I looked up, standing in the doorway, elegantly removing her gloves after completing her morning constitutional was the lovely Miss Maclay.

"Darling," I said, "I fear I have some frightfully bad news."

"What's happened?" She inquired, pale with concern.

"We're headed to France." I stated glumly. "The sea-side to boot. Oh, I know, it's simply awful."

"But it sounds lovely! I've never been to France."

"France is lovely," I conceded. "The sea-side doubly so. But this holiday, my lovely lemon, is the command of my Aunt Sheila."

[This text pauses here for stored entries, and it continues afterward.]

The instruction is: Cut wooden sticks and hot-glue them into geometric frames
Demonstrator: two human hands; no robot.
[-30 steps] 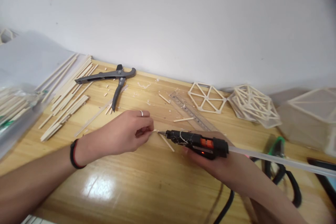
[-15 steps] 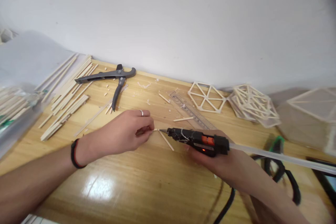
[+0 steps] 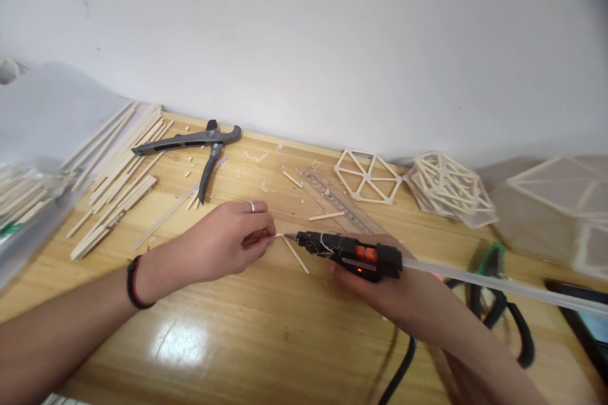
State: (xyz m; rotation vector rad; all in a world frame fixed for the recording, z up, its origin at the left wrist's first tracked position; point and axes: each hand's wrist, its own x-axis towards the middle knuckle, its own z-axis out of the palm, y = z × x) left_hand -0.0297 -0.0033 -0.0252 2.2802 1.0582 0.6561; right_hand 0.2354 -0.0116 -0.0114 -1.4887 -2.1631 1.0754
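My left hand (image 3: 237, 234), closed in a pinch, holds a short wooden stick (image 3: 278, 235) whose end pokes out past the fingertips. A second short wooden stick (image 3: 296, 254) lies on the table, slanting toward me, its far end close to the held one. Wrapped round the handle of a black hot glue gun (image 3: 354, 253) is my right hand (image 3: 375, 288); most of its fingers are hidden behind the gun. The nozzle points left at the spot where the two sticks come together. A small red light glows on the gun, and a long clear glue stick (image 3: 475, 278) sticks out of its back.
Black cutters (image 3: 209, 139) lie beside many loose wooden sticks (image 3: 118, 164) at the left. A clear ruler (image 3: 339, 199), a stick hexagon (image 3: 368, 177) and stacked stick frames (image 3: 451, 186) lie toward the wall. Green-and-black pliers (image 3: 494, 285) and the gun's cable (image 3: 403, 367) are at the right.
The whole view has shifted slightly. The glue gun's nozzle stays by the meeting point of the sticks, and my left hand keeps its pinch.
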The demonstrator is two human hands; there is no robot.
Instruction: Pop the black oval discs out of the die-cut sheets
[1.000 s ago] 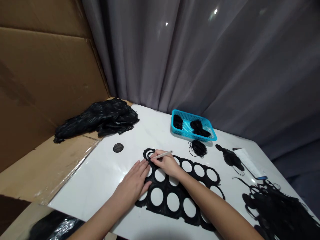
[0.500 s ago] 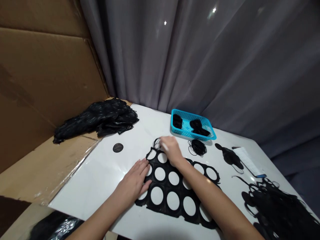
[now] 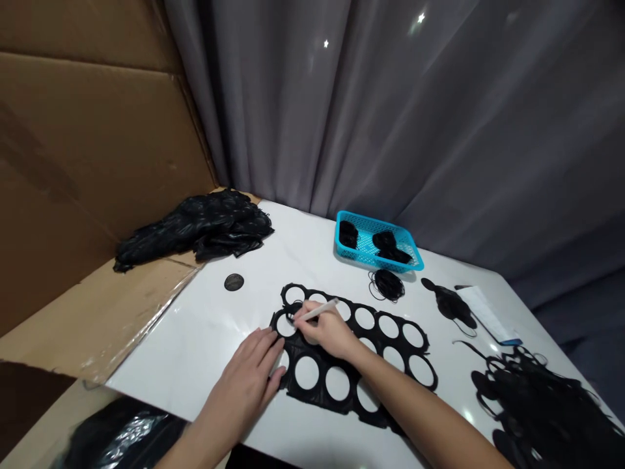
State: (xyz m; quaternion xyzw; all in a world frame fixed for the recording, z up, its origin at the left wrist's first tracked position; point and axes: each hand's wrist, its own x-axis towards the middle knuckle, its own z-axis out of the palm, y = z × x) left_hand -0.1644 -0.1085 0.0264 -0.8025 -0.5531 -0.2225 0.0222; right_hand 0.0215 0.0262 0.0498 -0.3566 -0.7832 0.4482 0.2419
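Observation:
A black sheet (image 3: 322, 355) cut through with rows of round holes lies on the white table. My left hand (image 3: 251, 368) rests flat on its left edge, fingers stretched out. In my right hand (image 3: 326, 329) is a slim white pen-like tool (image 3: 319, 309), its back end sticking up to the right. The fingers grip it over a hole in the second row from the back. A thin dark loop of material shows at those fingertips; the tool's tip is hard to make out. The right forearm covers part of the sheet.
A blue basket (image 3: 415, 262) with black bundles stands at the back, a black coil (image 3: 389, 285) before it. Black scraps (image 3: 541, 404) heap at right, near a white paper (image 3: 483, 312). Left are a dark disc (image 3: 234, 282), a black pile (image 3: 195, 225) and cardboard (image 3: 88, 143).
My right hand has come down and left from the sheet's back left corner, and the white tool now shows clearly. The back row of holes is uncovered. My left hand has shifted slightly left.

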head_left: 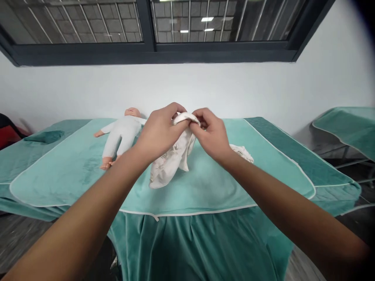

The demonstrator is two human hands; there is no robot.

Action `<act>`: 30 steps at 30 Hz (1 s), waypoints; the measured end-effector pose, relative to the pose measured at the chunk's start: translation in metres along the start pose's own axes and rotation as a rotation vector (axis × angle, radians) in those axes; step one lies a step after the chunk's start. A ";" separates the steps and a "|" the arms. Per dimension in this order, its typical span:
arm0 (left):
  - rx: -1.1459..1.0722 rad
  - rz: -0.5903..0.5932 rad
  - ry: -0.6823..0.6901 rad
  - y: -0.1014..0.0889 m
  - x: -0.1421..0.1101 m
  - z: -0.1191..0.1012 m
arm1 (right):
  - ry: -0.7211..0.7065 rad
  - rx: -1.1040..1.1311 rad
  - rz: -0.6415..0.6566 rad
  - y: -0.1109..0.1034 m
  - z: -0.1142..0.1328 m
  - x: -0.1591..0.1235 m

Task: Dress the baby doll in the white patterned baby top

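Between my two hands hangs a small white baby garment (168, 168) with a faint print, its lower part drooping just over the green cover. My left hand (161, 128) pinches its gathered upper edge from the left. From the right, my right hand (211, 133) grips the same edge between thumb and fingers, close to the left thumb. A baby doll (121, 130) in a white outfit lies on its back to the left of my hands, its feet toward me. Behind my right wrist rests another white cloth item (242, 152), partly hidden.
A light green pad (205, 195) with white edging lies over a darker green table cover (199, 242). At the right stands another green-covered surface (348, 125). Something red and black (10, 130) is at the far left. A white wall and a dark-framed window (155, 50) rise behind.
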State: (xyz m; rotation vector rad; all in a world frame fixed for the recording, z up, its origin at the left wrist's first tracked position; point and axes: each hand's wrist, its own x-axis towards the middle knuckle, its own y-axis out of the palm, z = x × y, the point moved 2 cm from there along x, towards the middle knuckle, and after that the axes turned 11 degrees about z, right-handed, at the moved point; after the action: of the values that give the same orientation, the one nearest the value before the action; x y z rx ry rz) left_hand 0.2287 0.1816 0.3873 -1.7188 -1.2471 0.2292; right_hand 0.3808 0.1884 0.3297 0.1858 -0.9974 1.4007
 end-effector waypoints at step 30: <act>0.341 -0.150 -0.321 -0.010 -0.022 0.122 | 0.309 -0.476 0.100 -0.054 -0.085 -0.012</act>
State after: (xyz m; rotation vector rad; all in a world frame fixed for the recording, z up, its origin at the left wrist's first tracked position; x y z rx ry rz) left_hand 0.1356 0.2348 0.3237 -1.3223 -1.4656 0.6099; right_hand 0.4694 0.2223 0.2939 -0.4257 -1.0576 1.1966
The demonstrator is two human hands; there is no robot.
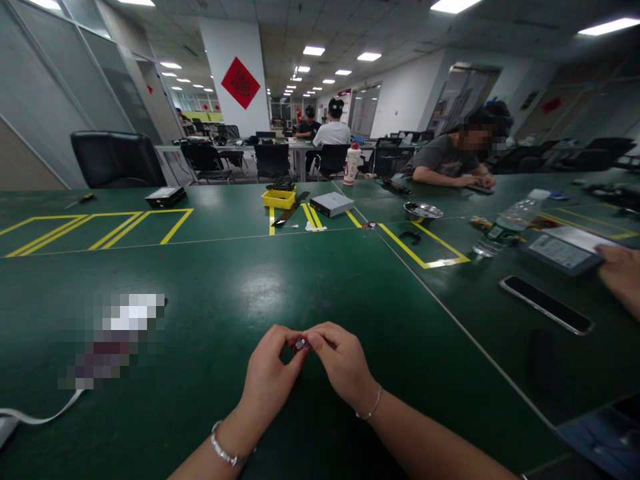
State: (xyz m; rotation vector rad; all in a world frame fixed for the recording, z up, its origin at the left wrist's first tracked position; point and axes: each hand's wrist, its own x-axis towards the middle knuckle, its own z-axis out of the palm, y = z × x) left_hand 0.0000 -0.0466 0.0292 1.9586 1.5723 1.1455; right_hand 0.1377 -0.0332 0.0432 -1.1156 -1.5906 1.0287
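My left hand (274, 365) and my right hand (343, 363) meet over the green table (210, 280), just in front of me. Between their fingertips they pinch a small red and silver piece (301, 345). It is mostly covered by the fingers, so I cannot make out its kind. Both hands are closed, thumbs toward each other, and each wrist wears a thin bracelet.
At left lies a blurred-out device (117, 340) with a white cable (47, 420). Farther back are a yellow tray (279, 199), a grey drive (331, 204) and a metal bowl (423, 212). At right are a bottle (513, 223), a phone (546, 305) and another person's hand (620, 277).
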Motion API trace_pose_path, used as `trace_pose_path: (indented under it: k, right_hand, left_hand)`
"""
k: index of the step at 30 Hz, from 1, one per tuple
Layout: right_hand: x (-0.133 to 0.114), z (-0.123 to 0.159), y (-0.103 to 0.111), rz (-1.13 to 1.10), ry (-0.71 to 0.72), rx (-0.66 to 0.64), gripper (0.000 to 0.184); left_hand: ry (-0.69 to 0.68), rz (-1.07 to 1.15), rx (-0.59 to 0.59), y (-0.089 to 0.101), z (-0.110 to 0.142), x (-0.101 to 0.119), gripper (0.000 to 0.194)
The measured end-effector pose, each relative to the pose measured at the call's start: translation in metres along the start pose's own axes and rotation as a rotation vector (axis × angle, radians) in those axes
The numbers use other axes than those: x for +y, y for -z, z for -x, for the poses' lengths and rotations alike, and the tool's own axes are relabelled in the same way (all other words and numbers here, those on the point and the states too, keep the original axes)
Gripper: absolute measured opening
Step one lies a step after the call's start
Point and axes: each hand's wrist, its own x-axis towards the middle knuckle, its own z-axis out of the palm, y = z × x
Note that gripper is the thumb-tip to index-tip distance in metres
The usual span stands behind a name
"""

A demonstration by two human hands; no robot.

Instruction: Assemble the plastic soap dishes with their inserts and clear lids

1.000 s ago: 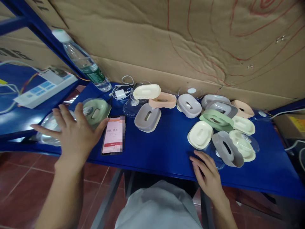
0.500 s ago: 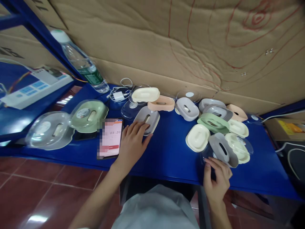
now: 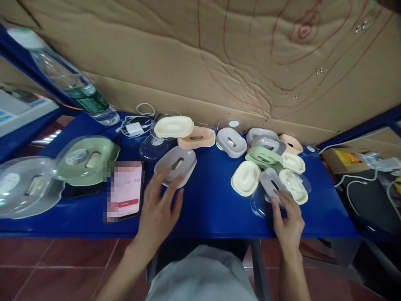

"My darling Willow, you are both sweet and vexing. Your Aunt Sheila is no one to be afraid of. She and I got on fine at Barton Park. I don't think I need to remind you that it was because of her that I found myself at Easeby in the first place."

"Yes, but that was before you failed to win over old Lumps and save him from the life of the stage. No doubt she has it in for both of us now, and the old bird is as ruthless as - as, some sort of ruthless thing, don't you know."

To people who don't know my Aunt Sheila well - or at all - I find it extraordinarily difficult to explain why it is that she has always put the wind up me to such a frightful extent. I mean, I'm not dependent on her financially or anything like that. It's simply personality; I've come to the conclusion. You see, all through my childhood when I was a kid at school she was always able to turn me inside out with a single glance, and I haven't come out from under the ‘fluence yet. We run to height a bit in our family and there's about five-foot-nine of Aunt Sheila, topped off with a beaky nose, an eagle eye, and a lot of grey hair, and the general effect is pretty formidable. Anyway, it never even occurred to me to give her the miss-in-baulk on this occasion. If she said I must go to Roville, it was all over except for buying the tickets.

"Never mind, dearest," said Tara, "you and I should have no trouble making the most of this little visit." She kissed my cheek and indeed the world shown a bit brighter for a moment. "I'll make us some tea while Giles packs our things." And she disappeared through the kitchen door.

"What's the idea, Giles? I wonder why Aunt Sheila wants me."

"I could not say, miss."

Well, it was no good talking about it. The only gleam of consolation, the only bit of blue among the clouds, besides Tara joining me of course, was the fact that at Roville I should at last be able to wear the rather fruity sash I had bought two months previous and had never had the nerve to put on. One of those silk contrivances, you know, which you tie round your waist instead of a belt. I had never been able to muster up the courage to put it on so far, for I knew there would be trouble with Giles when I did, it being a pretty brightish scarlet. Still, at a place like Roville, presumably dripping with the gaiety and the joie de vivre of France, it seemed to me that something might be done.